_What the exercise asks_
Find the word "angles" in the records and copy every line where it occurs.

======== The data

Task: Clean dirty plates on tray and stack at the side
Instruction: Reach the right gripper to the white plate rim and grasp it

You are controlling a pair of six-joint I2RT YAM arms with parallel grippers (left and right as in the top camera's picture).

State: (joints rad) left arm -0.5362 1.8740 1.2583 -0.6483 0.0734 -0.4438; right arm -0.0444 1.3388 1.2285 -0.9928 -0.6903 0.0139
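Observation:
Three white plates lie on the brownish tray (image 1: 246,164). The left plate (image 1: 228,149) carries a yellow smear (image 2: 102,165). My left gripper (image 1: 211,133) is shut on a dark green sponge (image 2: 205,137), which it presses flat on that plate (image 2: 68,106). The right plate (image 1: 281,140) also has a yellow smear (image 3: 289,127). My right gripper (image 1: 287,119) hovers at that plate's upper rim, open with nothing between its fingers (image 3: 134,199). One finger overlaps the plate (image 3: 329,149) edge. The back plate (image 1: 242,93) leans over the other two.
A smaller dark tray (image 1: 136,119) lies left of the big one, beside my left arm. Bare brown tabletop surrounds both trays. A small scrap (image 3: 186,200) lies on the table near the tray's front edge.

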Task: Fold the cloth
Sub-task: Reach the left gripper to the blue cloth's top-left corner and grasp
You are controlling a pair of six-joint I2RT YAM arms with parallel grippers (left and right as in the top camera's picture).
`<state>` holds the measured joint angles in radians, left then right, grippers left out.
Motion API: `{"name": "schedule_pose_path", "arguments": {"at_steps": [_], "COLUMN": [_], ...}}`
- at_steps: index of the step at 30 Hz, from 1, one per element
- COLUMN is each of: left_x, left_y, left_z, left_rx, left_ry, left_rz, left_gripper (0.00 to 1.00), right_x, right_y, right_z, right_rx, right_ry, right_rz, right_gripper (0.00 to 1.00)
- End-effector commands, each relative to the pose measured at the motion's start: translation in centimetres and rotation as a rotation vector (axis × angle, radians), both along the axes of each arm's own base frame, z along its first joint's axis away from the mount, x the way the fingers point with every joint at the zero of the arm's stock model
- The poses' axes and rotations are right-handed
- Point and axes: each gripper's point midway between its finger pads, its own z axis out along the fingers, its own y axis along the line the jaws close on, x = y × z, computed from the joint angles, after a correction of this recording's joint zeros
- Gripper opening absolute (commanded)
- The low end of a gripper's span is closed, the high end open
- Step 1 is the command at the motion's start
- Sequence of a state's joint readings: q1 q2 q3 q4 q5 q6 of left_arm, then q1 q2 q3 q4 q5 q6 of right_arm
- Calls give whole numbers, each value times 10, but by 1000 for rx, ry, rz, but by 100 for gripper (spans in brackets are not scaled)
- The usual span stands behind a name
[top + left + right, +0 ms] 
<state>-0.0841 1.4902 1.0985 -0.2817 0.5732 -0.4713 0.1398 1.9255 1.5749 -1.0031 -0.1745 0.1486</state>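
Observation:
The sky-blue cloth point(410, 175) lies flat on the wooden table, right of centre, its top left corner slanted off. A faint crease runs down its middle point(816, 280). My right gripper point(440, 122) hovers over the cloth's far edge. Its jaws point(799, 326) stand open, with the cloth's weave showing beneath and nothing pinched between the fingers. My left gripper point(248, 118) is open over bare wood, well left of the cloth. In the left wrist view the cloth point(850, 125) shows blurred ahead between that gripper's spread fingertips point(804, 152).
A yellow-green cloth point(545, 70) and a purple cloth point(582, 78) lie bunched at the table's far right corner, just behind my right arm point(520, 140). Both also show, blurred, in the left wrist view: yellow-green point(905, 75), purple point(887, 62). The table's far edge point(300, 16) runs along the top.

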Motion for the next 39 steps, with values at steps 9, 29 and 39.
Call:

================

_Written solution_
`<state>` holds the measured joint angles in radians, left then right, grippers left out.
- Point and axes: each gripper's point midway between its finger pads, its own z axis out along the fingers, its own y axis along the line the jaws close on, x = y × z, computed from the joint angles, after a correction of this recording's joint zeros

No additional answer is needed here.